I’ve just spent a delightful day with two of my many nieces. We were in “makey-do” mode. Rose is the art director and driving force behind the annual show she traditionally produces. It opens late in the afternoon of the large Christmas Day family lunch which her parents stage. Last year her offering was a Mummer’s Play. This year she’s into puppeteering, so the work table was filled with modelling clay, Plaster of Paris, latex solution, sewing boxes and fabrics among other things. In this snapshot, Rose is making a flying owl (or some such similar bird) while her cousin Olivia is practicing making Little Red Riding Hood’s tiny hands move, operated by some cocktail sticks.
Meanwhile I got literally stuck into mixing up a pot of smelly rubbery gloop, but after a struggle digging out the stubborn clay from some of the crannier nooks of its plaster shell, I invoked one of my golden rules. I learned this one the hard way, from my years working in live television. It is a simple rule: always have a Plan “B”.

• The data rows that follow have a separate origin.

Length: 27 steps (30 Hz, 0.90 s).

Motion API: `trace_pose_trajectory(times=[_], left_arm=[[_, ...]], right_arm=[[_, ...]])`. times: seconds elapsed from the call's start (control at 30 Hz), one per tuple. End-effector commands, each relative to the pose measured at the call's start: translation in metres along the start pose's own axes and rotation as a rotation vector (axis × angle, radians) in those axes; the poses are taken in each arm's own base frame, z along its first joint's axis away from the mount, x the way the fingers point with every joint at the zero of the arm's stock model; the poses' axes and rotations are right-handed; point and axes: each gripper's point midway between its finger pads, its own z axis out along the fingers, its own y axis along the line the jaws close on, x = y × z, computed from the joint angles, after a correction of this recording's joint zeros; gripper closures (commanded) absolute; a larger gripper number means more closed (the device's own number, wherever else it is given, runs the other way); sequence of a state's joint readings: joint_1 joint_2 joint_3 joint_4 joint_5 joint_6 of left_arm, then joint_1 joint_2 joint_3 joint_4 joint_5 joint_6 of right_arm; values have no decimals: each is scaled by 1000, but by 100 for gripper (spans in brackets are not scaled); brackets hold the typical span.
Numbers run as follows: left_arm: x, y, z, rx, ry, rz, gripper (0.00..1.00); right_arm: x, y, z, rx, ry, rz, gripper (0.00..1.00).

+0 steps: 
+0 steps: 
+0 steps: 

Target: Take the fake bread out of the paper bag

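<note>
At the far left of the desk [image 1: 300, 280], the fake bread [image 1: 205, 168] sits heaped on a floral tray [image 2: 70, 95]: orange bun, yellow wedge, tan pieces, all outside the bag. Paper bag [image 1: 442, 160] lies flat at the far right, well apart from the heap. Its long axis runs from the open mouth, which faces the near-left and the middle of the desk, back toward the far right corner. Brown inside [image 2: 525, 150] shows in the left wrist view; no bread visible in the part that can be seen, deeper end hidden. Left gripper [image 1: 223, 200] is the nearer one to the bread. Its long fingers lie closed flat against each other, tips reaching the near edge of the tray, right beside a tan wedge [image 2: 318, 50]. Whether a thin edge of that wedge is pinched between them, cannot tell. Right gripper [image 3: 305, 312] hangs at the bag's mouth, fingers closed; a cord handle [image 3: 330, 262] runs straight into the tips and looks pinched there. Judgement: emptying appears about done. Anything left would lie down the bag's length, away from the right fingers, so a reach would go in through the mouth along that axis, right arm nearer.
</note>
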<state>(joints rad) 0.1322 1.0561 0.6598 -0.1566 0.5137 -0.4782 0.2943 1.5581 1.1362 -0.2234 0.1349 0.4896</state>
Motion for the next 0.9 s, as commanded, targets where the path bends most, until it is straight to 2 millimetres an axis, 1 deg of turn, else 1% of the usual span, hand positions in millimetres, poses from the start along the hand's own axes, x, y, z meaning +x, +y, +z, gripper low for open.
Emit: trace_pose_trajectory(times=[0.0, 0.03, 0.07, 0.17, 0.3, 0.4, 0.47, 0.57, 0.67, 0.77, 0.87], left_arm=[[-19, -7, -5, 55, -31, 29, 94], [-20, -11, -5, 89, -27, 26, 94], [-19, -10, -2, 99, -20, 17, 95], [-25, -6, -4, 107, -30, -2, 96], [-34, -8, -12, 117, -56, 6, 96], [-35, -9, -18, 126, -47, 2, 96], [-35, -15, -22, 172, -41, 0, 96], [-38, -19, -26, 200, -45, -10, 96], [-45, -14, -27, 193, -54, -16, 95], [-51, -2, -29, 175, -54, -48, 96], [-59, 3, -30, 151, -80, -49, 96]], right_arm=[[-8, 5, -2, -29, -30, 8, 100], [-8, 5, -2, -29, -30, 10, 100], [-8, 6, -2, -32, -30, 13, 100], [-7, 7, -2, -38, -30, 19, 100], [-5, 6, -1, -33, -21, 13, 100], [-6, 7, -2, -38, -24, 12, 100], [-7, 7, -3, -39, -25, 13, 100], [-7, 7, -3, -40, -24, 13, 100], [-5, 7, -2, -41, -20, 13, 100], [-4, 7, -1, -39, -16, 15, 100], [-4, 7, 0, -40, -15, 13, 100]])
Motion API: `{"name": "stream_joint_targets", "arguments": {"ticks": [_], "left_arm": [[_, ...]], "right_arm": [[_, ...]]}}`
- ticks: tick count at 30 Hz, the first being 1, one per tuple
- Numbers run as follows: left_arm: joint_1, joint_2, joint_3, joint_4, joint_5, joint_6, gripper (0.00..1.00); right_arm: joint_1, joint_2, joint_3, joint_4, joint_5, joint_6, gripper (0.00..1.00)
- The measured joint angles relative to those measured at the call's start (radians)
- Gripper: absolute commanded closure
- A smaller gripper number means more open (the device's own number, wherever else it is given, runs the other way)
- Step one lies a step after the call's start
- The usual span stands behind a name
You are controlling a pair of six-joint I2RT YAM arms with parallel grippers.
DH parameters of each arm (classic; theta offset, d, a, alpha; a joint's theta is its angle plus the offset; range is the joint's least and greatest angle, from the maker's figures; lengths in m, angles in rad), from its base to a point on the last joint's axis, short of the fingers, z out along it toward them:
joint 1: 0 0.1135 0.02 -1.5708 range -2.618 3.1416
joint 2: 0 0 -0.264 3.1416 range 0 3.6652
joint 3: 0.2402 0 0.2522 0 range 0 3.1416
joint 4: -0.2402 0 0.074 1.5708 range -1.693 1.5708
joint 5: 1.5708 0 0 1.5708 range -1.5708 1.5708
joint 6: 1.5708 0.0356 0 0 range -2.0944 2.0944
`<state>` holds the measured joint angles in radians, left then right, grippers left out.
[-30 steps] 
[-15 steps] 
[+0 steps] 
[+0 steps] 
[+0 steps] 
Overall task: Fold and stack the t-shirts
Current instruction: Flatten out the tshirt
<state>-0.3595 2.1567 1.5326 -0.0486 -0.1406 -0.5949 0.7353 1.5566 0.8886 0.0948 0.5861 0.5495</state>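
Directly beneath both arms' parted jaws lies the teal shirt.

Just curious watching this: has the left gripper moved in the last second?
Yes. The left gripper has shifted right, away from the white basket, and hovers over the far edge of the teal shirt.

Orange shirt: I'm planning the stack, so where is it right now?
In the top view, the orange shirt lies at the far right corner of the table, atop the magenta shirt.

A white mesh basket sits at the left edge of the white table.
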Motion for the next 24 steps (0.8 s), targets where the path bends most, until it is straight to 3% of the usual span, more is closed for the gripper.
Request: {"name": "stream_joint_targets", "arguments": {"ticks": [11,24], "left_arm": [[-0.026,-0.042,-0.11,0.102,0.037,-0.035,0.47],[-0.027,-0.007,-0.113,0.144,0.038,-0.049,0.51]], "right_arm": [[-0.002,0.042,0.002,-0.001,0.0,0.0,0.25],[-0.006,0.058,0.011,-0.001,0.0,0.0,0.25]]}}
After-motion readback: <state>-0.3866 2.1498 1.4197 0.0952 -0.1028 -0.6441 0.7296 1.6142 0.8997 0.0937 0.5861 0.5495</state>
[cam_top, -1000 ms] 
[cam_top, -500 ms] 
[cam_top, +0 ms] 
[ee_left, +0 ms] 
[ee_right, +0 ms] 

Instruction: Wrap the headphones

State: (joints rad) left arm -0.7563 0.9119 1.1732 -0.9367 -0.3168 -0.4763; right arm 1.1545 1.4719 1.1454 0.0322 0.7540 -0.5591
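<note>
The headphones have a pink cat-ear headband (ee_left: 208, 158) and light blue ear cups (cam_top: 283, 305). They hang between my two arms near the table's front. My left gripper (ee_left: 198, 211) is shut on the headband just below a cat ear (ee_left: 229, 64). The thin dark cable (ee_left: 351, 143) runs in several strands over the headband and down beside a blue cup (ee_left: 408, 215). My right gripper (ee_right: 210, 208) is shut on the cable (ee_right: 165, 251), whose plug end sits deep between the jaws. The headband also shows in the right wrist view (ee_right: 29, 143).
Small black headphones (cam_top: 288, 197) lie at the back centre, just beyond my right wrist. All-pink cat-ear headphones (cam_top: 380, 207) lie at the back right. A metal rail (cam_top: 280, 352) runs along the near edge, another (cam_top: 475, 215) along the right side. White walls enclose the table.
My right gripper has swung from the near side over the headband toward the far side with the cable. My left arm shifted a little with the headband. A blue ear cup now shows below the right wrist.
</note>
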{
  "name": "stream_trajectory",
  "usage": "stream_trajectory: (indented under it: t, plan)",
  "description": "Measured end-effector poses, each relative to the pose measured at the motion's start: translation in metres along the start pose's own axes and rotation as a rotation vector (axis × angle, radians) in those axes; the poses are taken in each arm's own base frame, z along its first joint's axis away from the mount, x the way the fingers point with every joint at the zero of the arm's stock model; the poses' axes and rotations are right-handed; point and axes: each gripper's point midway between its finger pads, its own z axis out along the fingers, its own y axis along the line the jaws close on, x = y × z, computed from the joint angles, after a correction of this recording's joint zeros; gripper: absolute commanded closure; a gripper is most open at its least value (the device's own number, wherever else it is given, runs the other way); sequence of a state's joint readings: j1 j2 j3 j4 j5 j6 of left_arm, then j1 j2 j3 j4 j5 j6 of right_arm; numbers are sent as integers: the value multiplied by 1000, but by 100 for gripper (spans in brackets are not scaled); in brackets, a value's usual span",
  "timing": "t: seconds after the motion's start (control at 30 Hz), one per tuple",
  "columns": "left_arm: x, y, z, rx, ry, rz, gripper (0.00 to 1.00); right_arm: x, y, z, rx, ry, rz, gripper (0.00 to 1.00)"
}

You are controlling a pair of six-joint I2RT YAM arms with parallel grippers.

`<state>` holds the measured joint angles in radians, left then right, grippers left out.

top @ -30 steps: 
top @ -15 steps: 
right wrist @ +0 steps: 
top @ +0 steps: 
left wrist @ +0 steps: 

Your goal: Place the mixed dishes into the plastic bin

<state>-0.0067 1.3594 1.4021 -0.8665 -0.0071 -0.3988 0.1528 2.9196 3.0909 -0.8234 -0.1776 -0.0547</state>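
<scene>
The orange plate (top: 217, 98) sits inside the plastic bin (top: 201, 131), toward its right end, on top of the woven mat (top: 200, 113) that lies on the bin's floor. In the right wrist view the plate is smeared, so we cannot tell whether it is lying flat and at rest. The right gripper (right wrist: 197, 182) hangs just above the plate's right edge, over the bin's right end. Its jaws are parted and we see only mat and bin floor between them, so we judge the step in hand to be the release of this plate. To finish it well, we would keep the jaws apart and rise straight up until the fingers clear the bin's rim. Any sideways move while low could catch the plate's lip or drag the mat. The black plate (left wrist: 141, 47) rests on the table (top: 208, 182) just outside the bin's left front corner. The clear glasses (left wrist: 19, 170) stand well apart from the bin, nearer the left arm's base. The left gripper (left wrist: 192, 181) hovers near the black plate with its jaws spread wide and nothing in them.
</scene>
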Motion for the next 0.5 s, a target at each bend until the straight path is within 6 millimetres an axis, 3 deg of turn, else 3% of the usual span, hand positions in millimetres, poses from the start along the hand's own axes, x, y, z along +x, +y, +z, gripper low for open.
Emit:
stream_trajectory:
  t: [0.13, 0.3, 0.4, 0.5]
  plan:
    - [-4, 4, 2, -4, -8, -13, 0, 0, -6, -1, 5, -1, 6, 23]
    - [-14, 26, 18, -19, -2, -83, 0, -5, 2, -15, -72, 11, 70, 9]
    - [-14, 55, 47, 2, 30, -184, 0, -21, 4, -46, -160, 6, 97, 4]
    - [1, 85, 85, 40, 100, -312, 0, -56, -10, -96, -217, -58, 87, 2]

Plan “A”s are for art, adventure, being avant-garde, anarchy and adrenaline. Plan “B”s are for basics, backstops, belts & braces and breathing. Plan "B"s break no rules. But having a Plan “B” will always get you out of trouble during those panic-inducing, heart-stopping, stomach-churning moments when your Plan “A” decides to make you look like an arse. Therefore this evening I made an understudy for my setting-worryingly-too-slowly rubber wolf’s head. So, if he’s called in at the last minute, his simple cardboard silhouette will strike fear into the audience when granny's bonnet slips from his face. Good old reliable Plan “B” will, albeit in a much less dramatically detailed fashion, still set the scene for when the woodsman enters later, stage left, carrying an axe. An axe which, may I document here Rose, is yet to be constructed.